* [AVAILABLE DATA]:
----
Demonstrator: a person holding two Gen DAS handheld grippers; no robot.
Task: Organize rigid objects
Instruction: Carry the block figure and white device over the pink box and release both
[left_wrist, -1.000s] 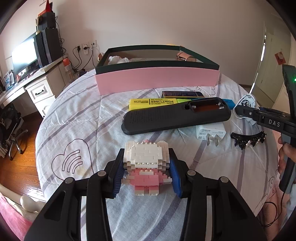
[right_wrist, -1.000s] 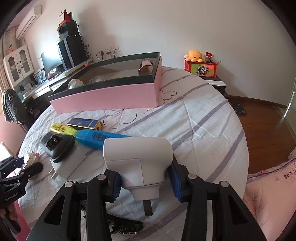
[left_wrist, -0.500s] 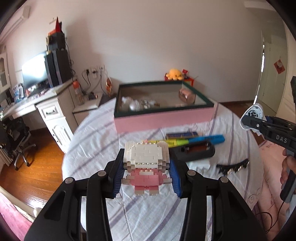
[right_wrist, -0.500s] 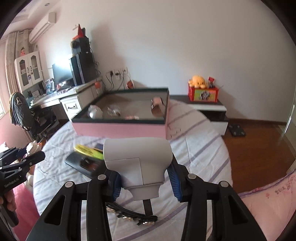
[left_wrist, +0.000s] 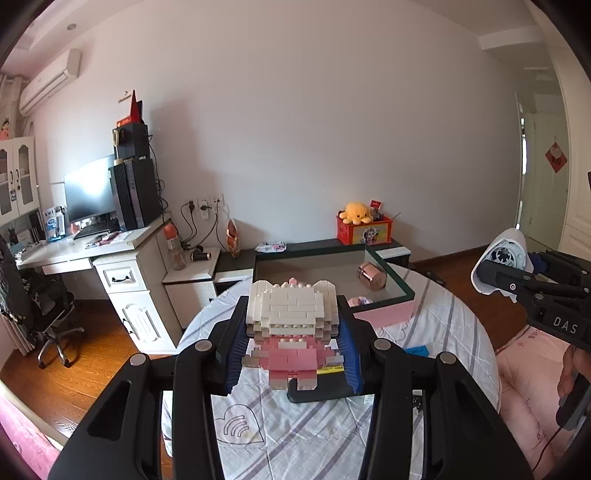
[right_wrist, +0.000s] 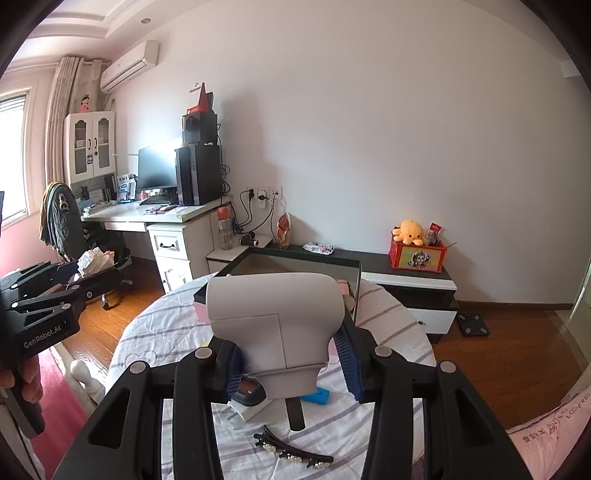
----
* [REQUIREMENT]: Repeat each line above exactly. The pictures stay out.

* [WRITTEN SOLUTION]:
Demonstrator: a person holding two Gen DAS handheld grippers; no robot.
Task: Organize rigid objects
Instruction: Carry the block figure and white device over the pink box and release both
[left_wrist, -1.000s] 
[right_wrist, -1.000s] 
[left_wrist, -0.500s] 
[right_wrist, -0.500s] 
[left_wrist, +0.000s] 
[right_wrist, +0.000s] 

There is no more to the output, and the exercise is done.